Adding protein to carbs:

  • Slows glucose absorption

  • Creates a gentle, stable blood sugar curve

  • Prevents crashes

  • Protects against insulin resistance

This supports:

  • Cortisol regulation (stress hormone)

  • Oestrogen and progesterone balance

  • Overall hormonal health

Especially important for: PCOS, PMS, PMDD, irregular cycles

4. Energy: Beat the 3 PM Slump

That afternoon energy crash? It might be your breakfast talking.

Protein stabilises blood sugar, preventing energy fluctuations throughout the day. Plus, protein-rich foods provide:

  • B vitamins

  • Iron

  • Nutrients for red blood cell production

  • Support for mitochondria (your cells' batteries)

Try this: Boost your breakfast protein to 30g and see if your afternoon slump disappears.

5. Mental Health: Building Better Brain Chemistry

Amino acids create neurotransmitters—your brain's chemical messengers:

  • GABA: Calms anxiety, promotes relaxation, supports sleep

  • Serotonin: Elevates mood, creates wellbeing

  • Dopamine: Motivation and focus

Conditions That May Benefit:

  • Anxiety

  • Depression

  • PMS and PMDD

  • Mood swings

Important: Mental health is complex. Protein is foundational, but work with qualified professionals for comprehensive care.

How Much Protein Do Women Need?

The Target: 100g Daily

Break it down as:

  • 30g per meal (3 meals)

  • 10-20g from snacks

Protein Content Guide:

Animal sources:

  • 2 eggs: 12g

  • 100g chicken: 22-25g

  • Palm-sized meat portion: 25-30g

  • 170g Greek yoghurt: 15-18g

Plant sources:

  • 1 cup lentils: 15-18g

Supplements:

  • 1 scoop protein powder: 20-25g

Sample Day (100g):

Brekkie (30g): 3 scrambled eggs + collagen in coffee + cottage cheese on toast

Lunch (30g): Chicken salad + Greek yoghurt

Snack (10g): Protein bar

Dinner (30g): Salmon + quinoa

Whole Foods vs. Protein Powders

Protein supplements are handy when you're time-poor, but prioritise whole foods for:

  • Iron, B12, zinc, selenium

  • Fibre (from plant proteins)

  • Polyphenols (antioxidants)

  • Better satiety

Choosing Quality Supplements:

Look for:

  • Whole food ingredients

  • Natural sweeteners (monk fruit)

  • Minimal additives

Avoid:

  • Artificial sweeteners (especially if you have IBS)

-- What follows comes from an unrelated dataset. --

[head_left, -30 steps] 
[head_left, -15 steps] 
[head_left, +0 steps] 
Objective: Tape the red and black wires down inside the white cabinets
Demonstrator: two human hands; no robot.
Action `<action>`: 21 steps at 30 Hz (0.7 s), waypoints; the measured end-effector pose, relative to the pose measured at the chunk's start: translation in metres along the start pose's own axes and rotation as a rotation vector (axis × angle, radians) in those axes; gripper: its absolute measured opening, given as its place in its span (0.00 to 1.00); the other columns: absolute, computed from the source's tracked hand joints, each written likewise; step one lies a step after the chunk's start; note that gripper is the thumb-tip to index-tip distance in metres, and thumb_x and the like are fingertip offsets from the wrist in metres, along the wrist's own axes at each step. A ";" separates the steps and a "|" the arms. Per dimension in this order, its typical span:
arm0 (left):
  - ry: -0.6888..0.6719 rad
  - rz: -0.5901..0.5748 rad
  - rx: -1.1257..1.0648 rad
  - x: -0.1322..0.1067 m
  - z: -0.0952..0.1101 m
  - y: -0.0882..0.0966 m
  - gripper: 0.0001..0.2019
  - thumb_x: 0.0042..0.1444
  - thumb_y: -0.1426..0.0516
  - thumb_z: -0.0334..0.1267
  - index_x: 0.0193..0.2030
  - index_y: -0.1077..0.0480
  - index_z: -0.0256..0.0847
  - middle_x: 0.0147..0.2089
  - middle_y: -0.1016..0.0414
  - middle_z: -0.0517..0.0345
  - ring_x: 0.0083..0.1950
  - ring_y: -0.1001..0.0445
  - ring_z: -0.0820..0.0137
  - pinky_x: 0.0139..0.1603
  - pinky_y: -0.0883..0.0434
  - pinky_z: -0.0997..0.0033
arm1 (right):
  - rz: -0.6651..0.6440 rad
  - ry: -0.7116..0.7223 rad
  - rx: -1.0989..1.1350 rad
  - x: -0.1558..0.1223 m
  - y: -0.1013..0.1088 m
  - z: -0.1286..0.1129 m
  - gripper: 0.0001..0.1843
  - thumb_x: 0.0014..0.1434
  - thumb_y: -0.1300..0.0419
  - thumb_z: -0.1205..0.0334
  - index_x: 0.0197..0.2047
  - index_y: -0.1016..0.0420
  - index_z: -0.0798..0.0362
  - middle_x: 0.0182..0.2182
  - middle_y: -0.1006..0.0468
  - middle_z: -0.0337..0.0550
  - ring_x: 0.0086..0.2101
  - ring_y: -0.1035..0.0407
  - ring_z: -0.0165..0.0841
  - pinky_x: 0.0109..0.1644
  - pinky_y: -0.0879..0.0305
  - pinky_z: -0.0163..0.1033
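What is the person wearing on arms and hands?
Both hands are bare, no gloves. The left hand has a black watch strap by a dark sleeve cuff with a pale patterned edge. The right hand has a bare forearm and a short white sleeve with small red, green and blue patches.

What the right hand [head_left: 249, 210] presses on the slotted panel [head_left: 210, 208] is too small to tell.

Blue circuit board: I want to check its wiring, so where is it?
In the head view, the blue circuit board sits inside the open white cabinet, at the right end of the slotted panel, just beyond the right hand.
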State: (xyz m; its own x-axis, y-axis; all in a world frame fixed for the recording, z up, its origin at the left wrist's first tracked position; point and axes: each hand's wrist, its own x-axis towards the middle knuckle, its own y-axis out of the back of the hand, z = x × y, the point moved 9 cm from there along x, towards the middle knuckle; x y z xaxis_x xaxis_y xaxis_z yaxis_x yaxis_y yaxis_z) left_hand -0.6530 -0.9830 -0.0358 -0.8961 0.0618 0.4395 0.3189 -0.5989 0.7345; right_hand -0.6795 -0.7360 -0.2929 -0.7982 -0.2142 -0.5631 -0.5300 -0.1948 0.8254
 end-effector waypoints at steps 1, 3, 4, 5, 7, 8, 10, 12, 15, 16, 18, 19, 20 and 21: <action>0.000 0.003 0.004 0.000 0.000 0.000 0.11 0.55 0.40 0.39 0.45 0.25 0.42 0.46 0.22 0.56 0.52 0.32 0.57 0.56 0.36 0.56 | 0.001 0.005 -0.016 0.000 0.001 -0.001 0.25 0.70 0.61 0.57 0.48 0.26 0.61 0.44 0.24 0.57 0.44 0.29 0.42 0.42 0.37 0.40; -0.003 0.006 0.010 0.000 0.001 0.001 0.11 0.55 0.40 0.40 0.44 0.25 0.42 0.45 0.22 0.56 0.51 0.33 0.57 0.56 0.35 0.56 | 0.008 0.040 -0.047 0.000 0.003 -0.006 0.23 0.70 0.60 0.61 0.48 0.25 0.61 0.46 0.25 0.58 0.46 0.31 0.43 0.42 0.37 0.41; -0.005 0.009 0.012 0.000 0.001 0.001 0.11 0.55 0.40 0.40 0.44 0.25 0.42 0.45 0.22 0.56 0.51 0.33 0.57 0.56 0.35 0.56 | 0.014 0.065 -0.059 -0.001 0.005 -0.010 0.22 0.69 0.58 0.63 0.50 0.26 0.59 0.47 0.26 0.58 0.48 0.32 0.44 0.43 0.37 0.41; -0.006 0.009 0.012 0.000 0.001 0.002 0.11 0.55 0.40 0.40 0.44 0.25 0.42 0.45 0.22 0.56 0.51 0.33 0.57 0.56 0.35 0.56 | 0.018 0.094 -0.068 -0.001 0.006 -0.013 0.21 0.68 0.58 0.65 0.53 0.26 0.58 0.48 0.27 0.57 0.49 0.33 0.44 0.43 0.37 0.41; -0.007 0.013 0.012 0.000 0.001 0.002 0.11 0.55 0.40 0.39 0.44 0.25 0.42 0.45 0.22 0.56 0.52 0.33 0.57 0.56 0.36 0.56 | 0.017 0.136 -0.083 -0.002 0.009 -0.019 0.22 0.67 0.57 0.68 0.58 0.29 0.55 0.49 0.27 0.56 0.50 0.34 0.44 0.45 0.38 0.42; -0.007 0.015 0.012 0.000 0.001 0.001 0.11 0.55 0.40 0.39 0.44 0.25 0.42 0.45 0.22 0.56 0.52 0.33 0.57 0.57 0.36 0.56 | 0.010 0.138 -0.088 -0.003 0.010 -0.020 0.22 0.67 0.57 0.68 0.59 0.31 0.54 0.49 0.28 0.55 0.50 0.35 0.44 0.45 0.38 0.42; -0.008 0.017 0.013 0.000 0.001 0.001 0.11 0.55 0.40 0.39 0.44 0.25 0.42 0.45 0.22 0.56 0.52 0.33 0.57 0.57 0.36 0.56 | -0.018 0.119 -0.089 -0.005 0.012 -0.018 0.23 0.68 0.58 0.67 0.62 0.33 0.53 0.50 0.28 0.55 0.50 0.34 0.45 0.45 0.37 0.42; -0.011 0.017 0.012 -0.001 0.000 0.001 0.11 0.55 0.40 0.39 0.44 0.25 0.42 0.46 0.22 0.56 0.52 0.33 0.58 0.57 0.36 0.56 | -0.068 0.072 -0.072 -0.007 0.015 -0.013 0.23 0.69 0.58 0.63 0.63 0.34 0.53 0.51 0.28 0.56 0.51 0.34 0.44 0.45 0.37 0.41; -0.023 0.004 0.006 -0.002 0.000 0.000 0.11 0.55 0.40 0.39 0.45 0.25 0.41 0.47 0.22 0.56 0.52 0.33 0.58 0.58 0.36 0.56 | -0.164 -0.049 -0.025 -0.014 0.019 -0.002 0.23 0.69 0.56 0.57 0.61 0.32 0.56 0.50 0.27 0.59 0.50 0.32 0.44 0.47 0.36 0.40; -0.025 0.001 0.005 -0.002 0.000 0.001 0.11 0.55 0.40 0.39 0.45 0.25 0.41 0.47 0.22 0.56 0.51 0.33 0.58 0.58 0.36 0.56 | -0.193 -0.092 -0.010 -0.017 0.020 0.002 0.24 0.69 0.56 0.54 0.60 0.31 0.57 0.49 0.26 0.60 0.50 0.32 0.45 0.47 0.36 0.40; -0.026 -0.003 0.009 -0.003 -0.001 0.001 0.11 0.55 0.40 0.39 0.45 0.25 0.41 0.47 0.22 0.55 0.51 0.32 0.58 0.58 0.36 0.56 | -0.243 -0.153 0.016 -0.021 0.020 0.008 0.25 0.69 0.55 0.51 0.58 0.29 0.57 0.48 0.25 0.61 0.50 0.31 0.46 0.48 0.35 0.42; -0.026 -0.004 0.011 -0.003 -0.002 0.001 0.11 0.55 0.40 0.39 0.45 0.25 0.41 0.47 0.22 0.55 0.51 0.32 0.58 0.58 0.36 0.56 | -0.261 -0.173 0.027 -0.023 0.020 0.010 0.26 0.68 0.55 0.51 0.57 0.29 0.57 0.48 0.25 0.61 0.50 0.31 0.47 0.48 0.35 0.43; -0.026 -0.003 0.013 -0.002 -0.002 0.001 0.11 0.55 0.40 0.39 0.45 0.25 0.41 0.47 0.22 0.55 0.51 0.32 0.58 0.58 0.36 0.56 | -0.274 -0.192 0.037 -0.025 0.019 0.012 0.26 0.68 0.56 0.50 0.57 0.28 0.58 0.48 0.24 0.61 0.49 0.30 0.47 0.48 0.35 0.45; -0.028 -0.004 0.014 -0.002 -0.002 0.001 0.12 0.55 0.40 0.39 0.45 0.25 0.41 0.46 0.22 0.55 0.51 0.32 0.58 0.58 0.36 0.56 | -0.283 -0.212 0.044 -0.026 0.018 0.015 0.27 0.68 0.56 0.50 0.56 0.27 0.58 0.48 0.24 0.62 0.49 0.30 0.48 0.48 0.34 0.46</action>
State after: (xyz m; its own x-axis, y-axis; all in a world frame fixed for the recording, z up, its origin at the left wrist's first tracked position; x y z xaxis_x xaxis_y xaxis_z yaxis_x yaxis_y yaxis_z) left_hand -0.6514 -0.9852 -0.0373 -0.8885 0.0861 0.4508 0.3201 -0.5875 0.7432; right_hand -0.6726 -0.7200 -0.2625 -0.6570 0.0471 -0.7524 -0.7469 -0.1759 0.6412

  • Unrecognisable ingredients

Aussie brands worth trying:

  • Chief's (collagen, bars, biltong)

  • Health Lab

  • True Protein

  • Nutra Organics

Key Takeaways

✓ Aim for 100g protein daily (30g per meal)
✓ Protein supports gut health, skin, hormones, energy, and mood
✓ Pair carbs with protein to stabilise blood sugar
✓ Prioritise whole foods over supplements
✓ Consider collagen if you're over 25
✓ Understanding the "why" motivates the "do"

The Bottom Line

Protein isn't just gym fuel—it's foundational to how your body functions. From rebuilding your gut lining to balancing your hormones and boosting your mood, adequate protein intake can be genuinely game-changing.

As the episode reminds us: "If you understand why you're doing something, you're more motivated to actually do it, and actually doing it is how you get the actual results."

Now you know the why. Time to hit that 100g target.